Eli may not be about a worldwide pandemic, but if you’ve ever been cooped up in your home for long periods of time, this Netflix original horror film may send shivers down your spine. The film follows Eli Miller, a young boy suffering from a rare disease that causes severe allergic reactions to the outdoors, forcing him to live his life in protective gear. With the assistance of Dr. Isabella Horn, his parents are able to take him into a secluded medical facility, a large house that has been modernized and quarantined, allowing Eli to remove his protection to become more of a normal kid. Despite the comforts now afforded to Eli without his bubble suit, he begins to experience supernatural phenomena in the house, and the treatments being administered to him by Dr. Horn cause excruciating pain. The film’s pacing is a bit slow, but if you’re looking for an atmospheric horror film, it’s hard to beat Eli.
If you’re going to watch one pandemic film on Netflix, make it this one. Outbreak is the twenty-five-year-old classic people can’t stop watching, and it’s easily the best film about viruses currently streaming today.

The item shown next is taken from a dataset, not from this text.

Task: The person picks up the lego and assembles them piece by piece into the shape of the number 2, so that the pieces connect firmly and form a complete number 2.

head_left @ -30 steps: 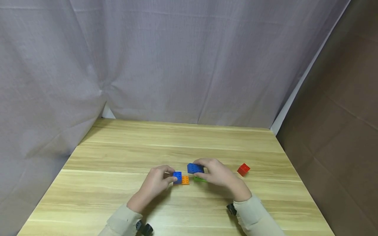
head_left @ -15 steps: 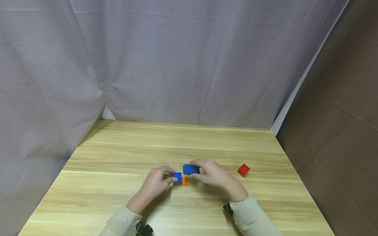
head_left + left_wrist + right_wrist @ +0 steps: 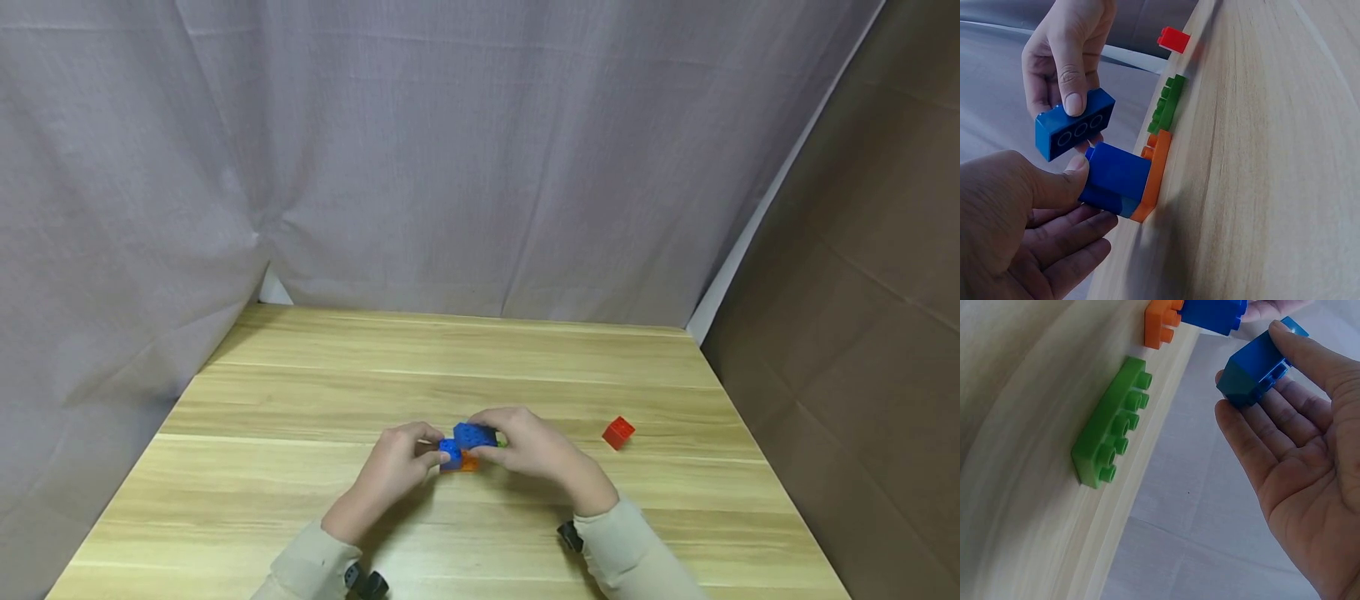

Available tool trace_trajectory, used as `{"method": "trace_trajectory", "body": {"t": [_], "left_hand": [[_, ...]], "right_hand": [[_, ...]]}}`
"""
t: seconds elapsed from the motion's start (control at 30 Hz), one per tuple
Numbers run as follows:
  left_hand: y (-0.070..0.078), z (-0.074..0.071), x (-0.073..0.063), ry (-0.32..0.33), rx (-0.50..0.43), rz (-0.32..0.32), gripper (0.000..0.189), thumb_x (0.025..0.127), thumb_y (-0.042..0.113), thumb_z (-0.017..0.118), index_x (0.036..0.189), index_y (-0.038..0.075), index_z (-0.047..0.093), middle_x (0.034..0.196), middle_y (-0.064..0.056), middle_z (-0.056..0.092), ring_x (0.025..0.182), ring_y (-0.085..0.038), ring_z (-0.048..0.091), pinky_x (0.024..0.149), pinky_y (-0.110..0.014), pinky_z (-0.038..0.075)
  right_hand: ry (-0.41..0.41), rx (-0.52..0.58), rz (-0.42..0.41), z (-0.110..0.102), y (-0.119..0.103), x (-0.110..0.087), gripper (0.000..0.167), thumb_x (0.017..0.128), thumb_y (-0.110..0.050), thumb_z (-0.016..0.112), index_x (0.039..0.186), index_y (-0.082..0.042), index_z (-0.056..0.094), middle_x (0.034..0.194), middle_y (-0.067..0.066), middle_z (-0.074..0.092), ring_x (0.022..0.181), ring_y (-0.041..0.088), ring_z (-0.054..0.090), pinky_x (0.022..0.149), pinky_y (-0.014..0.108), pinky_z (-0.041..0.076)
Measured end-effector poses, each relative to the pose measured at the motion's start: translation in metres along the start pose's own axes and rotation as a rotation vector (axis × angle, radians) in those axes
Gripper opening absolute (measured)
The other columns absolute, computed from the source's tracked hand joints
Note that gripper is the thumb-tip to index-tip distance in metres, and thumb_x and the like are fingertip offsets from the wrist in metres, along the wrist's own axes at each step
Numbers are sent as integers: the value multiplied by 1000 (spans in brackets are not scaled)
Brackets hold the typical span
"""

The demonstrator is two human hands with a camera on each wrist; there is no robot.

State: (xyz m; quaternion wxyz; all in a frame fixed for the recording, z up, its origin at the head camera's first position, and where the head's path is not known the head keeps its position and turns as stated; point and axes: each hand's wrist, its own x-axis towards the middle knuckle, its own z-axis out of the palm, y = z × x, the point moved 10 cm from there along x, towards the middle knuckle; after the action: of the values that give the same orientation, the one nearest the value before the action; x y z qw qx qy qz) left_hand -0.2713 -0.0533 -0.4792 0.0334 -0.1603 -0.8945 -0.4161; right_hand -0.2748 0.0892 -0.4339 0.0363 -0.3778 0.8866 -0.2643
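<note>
My left hand (image 3: 393,467) pinches a squarish blue building brick (image 3: 1116,172) between thumb and fingers. That brick sits on one end of a flat orange brick (image 3: 1159,165), leaving the orange studs at the other end bare. In my right hand (image 3: 532,450) is a longer blue brick (image 3: 474,435), held by its sides just above the orange one. Its hollow underside with round tubes shows in the left wrist view. Below my right hand a flat green brick (image 3: 1110,422) lies studs up on the table, close to the orange brick and mostly hidden in the head view.
A small red brick (image 3: 618,433) rests on the wooden table (image 3: 375,358), to the right of both hands. Grey cloth (image 3: 450,167) hangs behind the table, and a brown cloth panel (image 3: 840,333) stands along the right side.
My right hand has moved left with the longer blue brick, from over the green brick to over the orange one. The left hand has stayed in place.
</note>
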Motion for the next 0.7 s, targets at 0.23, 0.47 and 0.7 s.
{"method": "trace_trajectory", "body": {"t": [0.23, 0.47, 0.7], "left_hand": [[-1, 2, 0, -10, -16, 1, 22, 86, 23, 82, 103, 12, 74, 101, 0, 74, 89, -10, 71, 84, -36, 59], [0, 1, 0, 6, -13, 33, 22, 85, 20, 83, 103, 11, 74, 100, 0, 75, 89, -12, 72, 83, -35, 59], [3, -1, 0, 14, -26, 56, 20, 85, 14, 82, 102, 10, 74, 102, -2, 75, 90, -13, 72, 83, -32, 59]], "right_hand": [[-14, -1, -18, 5, -4, 3, 32, 94, -26, 74, 122, -13, 68, 110, -5, 71, 99, 5, 64, 87, 35, 58], [-17, -20, -27, 11, -6, 4, 33, 93, -27, 75, 122, -13, 68, 111, -6, 71, 100, 4, 63, 88, 29, 56], [-28, -25, -4, 18, -5, 9, 32, 94, -28, 74, 122, -14, 68, 110, -7, 70, 97, 3, 63, 85, 24, 55]]}}
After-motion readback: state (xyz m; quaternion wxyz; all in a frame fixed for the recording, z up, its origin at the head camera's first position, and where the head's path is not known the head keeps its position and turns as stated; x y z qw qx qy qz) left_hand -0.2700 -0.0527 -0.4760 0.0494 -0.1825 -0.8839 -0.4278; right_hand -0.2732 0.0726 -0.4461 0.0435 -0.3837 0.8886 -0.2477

The film follows a team of doctors brought into control the spread of a dangerous airborne virus throughout a town in California, after an African monkey carrying that lethal virus is smuggled into the US. That team includes Col. Sam Daniels contagious disease expert (Dustin Hoffman), and Roberta Keough, a CDC scientist and Daniels’ ex-wife. When the Army intervenes to try to handle the situation, the team must fight against the clock to save both the town and the residents inside. The film also stars Morgan Freeman, Cuba Gooding Jr., Patrick Dempsey, and Donald Sutherland.